Bile or gall acts to some extent as a surfactant, helping to emulsify the lipids in food. Bile salt anions are hydrophilic on one side and hydrophobic on the other side; consequently, they tend to aggregate around droplets of lipids (triglycerides and phospholipids) to form micelles, with the hydrophobic sides towards the fat and hydrophilic sides facing outwards. The hydrophilic sides are negatively charged, and this charge prevents fat droplets coated with bile from re-aggregating into larger fat particles. Ordinarily, the micelles in the duodenum have a diameter around 1–50 μm in humans.

The dispersion of food fat into micelles provides a greatly increased surface area for the action of the enzyme pancreatic lipase, which digests the triglycerides, and is able to reach the fatty core through gaps between the bile salts. A triglyceride is broken down into two fatty acids and a monoglyceride, which are absorbed by the villi on the intestine walls. After being transferred across the intestinal membrane, the fatty acids reform into triglycerides (re-esterified), before being absorbed into the lymphatic system through lacteals. Without bile salts, most of the lipids in food would be excreted in feces, undigested.

Since bile increases the absorption of fats, it is an important part of the absorption of the fat-soluble substances, such as the vitamins A, D, E, and K.

Besides its digestive function, bile serves also as the route of excretion for bilirubin, a byproduct of red blood cells recycled by the liver. Bilirubin derives from hemoglobin by glucuronidation.

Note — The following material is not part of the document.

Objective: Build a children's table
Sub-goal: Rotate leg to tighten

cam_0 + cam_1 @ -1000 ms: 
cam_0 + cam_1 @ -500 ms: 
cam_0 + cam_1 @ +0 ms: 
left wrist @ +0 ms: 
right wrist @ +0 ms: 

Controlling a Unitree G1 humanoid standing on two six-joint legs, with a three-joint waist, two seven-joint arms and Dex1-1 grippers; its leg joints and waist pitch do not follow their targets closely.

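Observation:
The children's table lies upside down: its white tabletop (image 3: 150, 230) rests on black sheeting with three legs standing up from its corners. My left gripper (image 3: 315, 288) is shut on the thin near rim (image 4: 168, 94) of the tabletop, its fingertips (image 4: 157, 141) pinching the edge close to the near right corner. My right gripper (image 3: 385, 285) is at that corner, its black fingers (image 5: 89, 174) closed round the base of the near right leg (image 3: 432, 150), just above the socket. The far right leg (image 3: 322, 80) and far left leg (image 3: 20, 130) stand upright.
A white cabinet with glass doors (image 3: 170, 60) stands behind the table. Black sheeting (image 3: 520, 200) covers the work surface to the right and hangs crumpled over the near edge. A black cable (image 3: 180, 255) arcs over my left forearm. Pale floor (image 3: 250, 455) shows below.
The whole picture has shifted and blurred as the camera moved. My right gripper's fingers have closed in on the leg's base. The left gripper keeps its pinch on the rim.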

Bile tends to be alkaline on average. The pH of common duct bile (7.50 to 8.05) is higher than that of the corresponding gallbladder bile (6.80 to 7.65). Bile in the gallbladder becomes more acidic the longer a person goes without eating, though resting slows this process. As an alkali, it also has the function of neutralizing excess stomach acid as it enters the duodenum, the first section of the small intestine. Bile salts also act as bactericides, destroying many of the microbes that may be present in the food.

==Clinical significance==

In the absence of bile, fats become indigestible and are instead excreted in feces, a condition called steatorrhea. Feces lack their characteristic brown color and instead are white or gray, and greasy. Steatorrhea can lead to deficiencies in essential fatty acids and fat-soluble vitamins. In addition, past the small intestine (which is normally responsible for absorbing fat from food) the gastrointestinal tract and gut flora are not adapted to processing fats, leading to problems in the large intestine.

The cholesterol contained in bile will occasionally accrete into lumps in the gallbladder, forming gallstones. Cholesterol gallstones are generally treated through surgical removal of the gallbladder. However, they can sometimes be dissolved by increasing the concentration of certain naturally occurring bile acids, such as chenodeoxycholic acid and ursodeoxycholic acid.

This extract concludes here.